Data to use: Begin
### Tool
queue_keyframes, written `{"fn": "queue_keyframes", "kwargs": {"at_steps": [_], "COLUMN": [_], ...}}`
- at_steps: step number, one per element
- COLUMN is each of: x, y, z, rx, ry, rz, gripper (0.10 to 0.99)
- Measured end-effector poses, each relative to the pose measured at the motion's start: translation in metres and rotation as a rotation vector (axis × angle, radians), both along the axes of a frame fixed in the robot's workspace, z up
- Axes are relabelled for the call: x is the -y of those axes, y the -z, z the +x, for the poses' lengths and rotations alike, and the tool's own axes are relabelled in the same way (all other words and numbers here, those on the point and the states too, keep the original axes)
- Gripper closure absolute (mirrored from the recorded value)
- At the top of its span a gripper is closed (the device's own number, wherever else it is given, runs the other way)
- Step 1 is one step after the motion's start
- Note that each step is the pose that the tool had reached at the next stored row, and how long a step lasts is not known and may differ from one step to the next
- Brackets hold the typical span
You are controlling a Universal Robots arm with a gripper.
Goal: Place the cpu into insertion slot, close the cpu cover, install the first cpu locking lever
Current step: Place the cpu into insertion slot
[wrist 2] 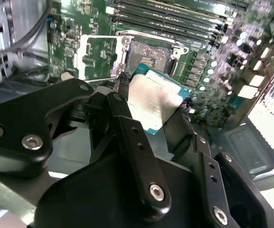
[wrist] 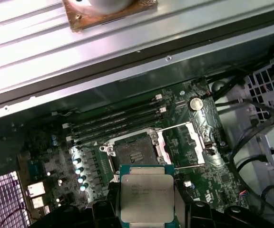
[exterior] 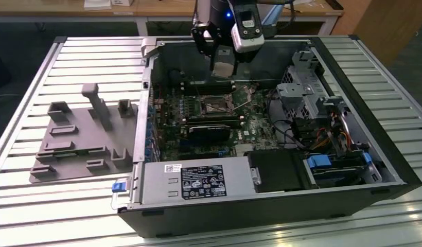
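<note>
End effector: the black two-fingered end effector [wrist 2: 151, 107] is pinching the cpu by two opposite edges, one black finger [wrist 2: 123, 89] on each side; in the exterior view it hangs inside the case over the board's middle [exterior: 223, 69].
Cpu: the flat square cpu with a dull silver-grey metal face and a teal-green rim [wrist: 146, 195] sits between the fingers, lifted off the board and tilted in the second wrist view [wrist 2: 155, 95].
Insertion slot: the small square dark insertion slot with a thin metal rim [wrist: 136, 154] lies uncovered on the board, with no chip in it; in both wrist views the cpu shows just in front of its near edge, apart from it [wrist 2: 151, 56].
Cpu cover: the thin silver metal cpu cover frame with a cut-out window [wrist: 193, 141] is swung open and lies beside the slot.
Locking lever: a thin metal locking lever rod [wrist: 190, 166] is released, running along the open cover.
Board: green circuit board [wrist: 225, 178] with long narrow black card slots [wrist: 115, 121] beyond the slot.
Case: black open computer case [exterior: 375, 172] lying on its side on the slatted metal worktop [exterior: 60, 211].
Beside the case: a grey moulded fixture plate [exterior: 81, 149], at the exterior view's left.
</note>
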State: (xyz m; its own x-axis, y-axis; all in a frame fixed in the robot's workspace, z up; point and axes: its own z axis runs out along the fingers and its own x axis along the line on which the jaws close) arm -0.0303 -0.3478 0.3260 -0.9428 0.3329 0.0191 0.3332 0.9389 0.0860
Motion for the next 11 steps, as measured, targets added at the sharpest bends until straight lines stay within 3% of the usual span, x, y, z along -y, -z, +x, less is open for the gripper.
{"fn": "queue_keyframes", "kwargs": {"at_steps": [1, 2, 11], "x": [0.0000, 0.0000, 0.0000], "y": [0.0008, 0.0033, 0.0122], "z": [0.0000, 0.0000, 0.0000], "rx": [0.0000, 0.0000, 0.0002], "ry": [0.018, 0.071, 0.238], "rz": [0.000, 0.000, 0.000], "gripper": [0.549, 0.549, 0.549]}}
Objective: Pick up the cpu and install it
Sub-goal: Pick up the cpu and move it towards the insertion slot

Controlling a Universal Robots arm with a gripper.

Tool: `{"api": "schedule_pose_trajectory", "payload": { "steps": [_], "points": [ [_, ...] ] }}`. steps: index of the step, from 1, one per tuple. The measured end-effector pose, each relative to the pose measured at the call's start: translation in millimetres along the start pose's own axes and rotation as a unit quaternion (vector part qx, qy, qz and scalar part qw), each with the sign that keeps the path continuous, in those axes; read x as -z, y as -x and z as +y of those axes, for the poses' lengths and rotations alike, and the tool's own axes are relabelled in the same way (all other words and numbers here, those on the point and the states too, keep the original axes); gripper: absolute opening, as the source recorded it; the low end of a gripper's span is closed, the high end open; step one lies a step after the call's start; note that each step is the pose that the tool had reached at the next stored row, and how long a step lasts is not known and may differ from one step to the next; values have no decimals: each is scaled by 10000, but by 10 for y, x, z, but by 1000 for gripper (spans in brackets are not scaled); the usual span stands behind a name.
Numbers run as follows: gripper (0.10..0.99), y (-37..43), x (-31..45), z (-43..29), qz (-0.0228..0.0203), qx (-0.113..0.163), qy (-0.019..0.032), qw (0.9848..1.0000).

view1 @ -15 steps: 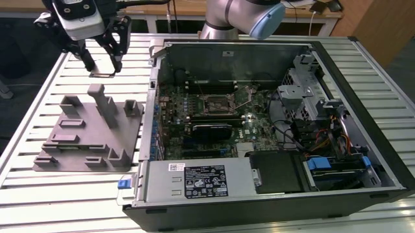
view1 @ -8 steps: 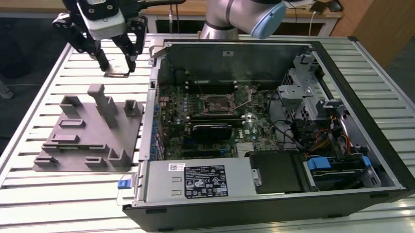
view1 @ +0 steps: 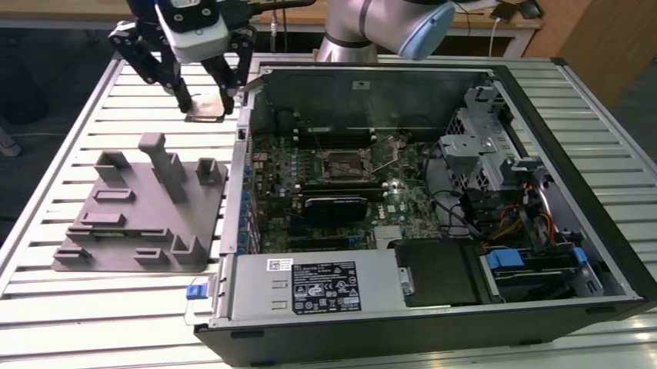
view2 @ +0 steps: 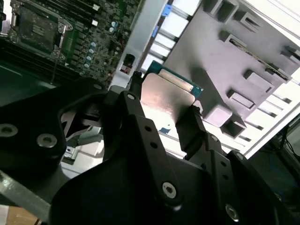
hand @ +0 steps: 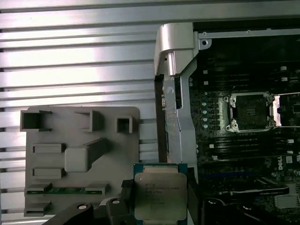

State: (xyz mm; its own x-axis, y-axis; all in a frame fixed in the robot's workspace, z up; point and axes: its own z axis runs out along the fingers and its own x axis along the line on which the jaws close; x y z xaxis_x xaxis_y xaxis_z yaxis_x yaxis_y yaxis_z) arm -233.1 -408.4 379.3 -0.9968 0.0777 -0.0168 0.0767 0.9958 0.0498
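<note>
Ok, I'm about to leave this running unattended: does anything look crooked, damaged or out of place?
Nothing stands out. The cpu sits square in the gripper, over the table beside the case; the socket is open and empty; the grey fixture lies flat.

cpu [hand: 159, 194] partly covered, cropped
Lower edge runs off the first wrist view; gripper [view2: 163, 101] covers two of its sides in the second wrist view.
</note>
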Motion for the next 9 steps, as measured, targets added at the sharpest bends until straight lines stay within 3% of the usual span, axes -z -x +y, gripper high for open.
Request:
{"api": "schedule_pose_trajectory", "payload": {
  "steps": [9],
  "points": [
    [541,270,-6,21,0,-1,0,10000]
  ]
}}
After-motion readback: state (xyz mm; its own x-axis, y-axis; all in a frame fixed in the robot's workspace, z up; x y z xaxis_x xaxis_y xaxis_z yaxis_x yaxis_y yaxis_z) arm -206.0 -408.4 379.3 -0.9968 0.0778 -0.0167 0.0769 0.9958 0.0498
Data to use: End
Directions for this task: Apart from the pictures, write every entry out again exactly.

Task output:
### Tool
queue_keyframes, written `{"fn": "queue_keyframes", "kwargs": {"at_steps": [_], "COLUMN": [_], ...}}`
- at_steps: step number, one per element
- COLUMN is each of: x, y, z, rx, ry, rz, gripper (0.10 to 0.99)
- Measured end-effector poses, each relative to the pose measured at the motion's start: translation in metres and rotation as a rotation vector (axis × angle, radians), both along the axes of a frame fixed in the robot's workspace, z up
- Axes are relabelled for the call: x is the -y of those axes, y the -z, z the +x, for the poses' lengths and rotations alike, and the tool's own axes are relabelled in the same way (all other words and numbers here, those on the point and the states too, keep the original axes)
- Gripper closure absolute (mirrored from the recorded value)
- At the top of its span a gripper is closed (the device's own number, wherever else it is given, runs the other way)
- Step 1 is one step after the motion's start
- Note that each step is the pose that the tool had reached at the next stored row, and how long a step lasts is not known and may differ from one step to the next
- Brackets hold the typical span
You are controlling a Universal Robots arm with a gripper.
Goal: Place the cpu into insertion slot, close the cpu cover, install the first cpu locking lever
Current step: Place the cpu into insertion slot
[wrist 2] 
[wrist] 
[exterior] 
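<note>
End effector: the black two-fingered end effector [wrist 2: 151, 107] is pinching the cpu by two opposite edges, one black finger [wrist 2: 123, 89] on each side; in the exterior view it hangs inside the case over the board's middle [exterior: 223, 69].
Cpu: the flat square cpu with a dull silver-grey metal face and a teal-green rim [wrist: 146, 195] sits between the fingers, lifted off the board and tilted in the second wrist view [wrist 2: 155, 95].
Insertion slot: the small square dark insertion slot with a thin metal rim [wrist: 136, 154] lies uncovered on the board, with no chip in it; in both wrist views the cpu shows just in front of its near edge, apart from it [wrist 2: 151, 56].
Cpu cover: the thin silver metal cpu cover frame with a cut-out window [wrist: 193, 141] is swung open and lies beside the slot.
Locking lever: a thin metal locking lever rod [wrist: 190, 166] is released, running along the open cover.
Board: green circuit board [wrist: 225, 178] with long narrow black card slots [wrist: 115, 121] beyond the slot.
Case: black open computer case [exterior: 375, 172] lying on its side on the slatted metal worktop [exterior: 60, 211].
Beside the case: a grey moulded fixture plate [exterior: 81, 149], at the exterior view's left.
</note>
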State: (xyz m; its own x-axis, y-axis; all in a frame fixed in the robot's workspace, z up; point and axes: its own z axis runs out along the fingers and its own x axis along the line on which the jaws close) arm -0.0303 -0.3478 0.3260 -0.9428 0.3329 0.0191 0.3332 0.9389 0.0860
Motion for the next 11 steps, as measured, targets added at the sharpest bends until straight lines stay within 3% of the usual span, x, y, z along -y, -z, +x, less is open for the gripper.
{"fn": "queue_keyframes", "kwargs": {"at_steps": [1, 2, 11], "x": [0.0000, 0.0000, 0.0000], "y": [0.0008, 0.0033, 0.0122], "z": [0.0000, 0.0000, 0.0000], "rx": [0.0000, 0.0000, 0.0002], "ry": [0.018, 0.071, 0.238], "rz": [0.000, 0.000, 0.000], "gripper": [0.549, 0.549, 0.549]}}
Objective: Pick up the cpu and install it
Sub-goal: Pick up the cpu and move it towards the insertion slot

Controlling a Universal Robots arm with a gripper.

Tool: `{"api": "schedule_pose_trajectory", "payload": { "steps": [_], "points": [ [_, ...] ] }}`. steps: index of the step, from 1, one per tuple. The measured end-effector pose, each relative to the pose measured at the call's start: translation in millimetres along the start pose's own axes and rotation as a unit quaternion (vector part qx, qy, qz and scalar part qw), each with the sign that keeps the path continuous, in those axes; read x as -z, y as -x and z as +y of those axes, for the poses' lengths and rotations alike, and the tool's own axes are relabelled in the same way (all other words and numbers here, those on the point and the states too, keep the original axes); gripper: absolute opening, as the source recorded it; the low end of a gripper's span is closed, the high end open; step one lies a step after the call's start; note that each step is the pose that the tool had reached at the next stored row, and how long a step lasts is not known and may differ from one step to the next; values have no decimals: each is scaled by 10000, but by 10 for y, x, z, but by 1000 for gripper (spans in brackets are not scaled); the usual span stands behind a name.
Numbers run as follows: gripper (0.10..0.99), y (-37..43), x (-31..45), z (-43..29), qz (-0.0228..0.0203), qx (-0.113..0.163), qy (-0.019..0.032), qw (0.9848..1.0000).

view1 @ -15 steps: 
view1 @ -8 steps: 
view1 @ +0 steps: 
view2 @ +0 steps: 
hand @ +0 steps: 

State: (xyz mm; its own x-axis, y-axis; all in a frame fixed in the robot's workspace, z up; point and axes: its own z axis runs out along the fingers and its own x axis along the line on which the jaws close; x y z xaxis_x xaxis_y xaxis_z yaxis_x yaxis_y yaxis_z) arm -233.1 -408.4 379.3 -0.9968 0.0777 -0.0168 0.0767 0.9958 0.0498
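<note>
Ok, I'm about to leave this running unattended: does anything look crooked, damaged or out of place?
Nothing stands out. The cpu sits square in the gripper, over the table beside the case; the socket is open and empty; the grey fixture lies flat.

cpu [hand: 159, 194] partly covered, cropped
Lower edge runs off the first wrist view; gripper [view2: 163, 101] covers two of its sides in the second wrist view.
</note>
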Motion for the next 9 steps, as measured, targets added at the sharpest bends until straight lines stay within 3% of the usual span, axes -z -x +y, gripper high for open.
Request:
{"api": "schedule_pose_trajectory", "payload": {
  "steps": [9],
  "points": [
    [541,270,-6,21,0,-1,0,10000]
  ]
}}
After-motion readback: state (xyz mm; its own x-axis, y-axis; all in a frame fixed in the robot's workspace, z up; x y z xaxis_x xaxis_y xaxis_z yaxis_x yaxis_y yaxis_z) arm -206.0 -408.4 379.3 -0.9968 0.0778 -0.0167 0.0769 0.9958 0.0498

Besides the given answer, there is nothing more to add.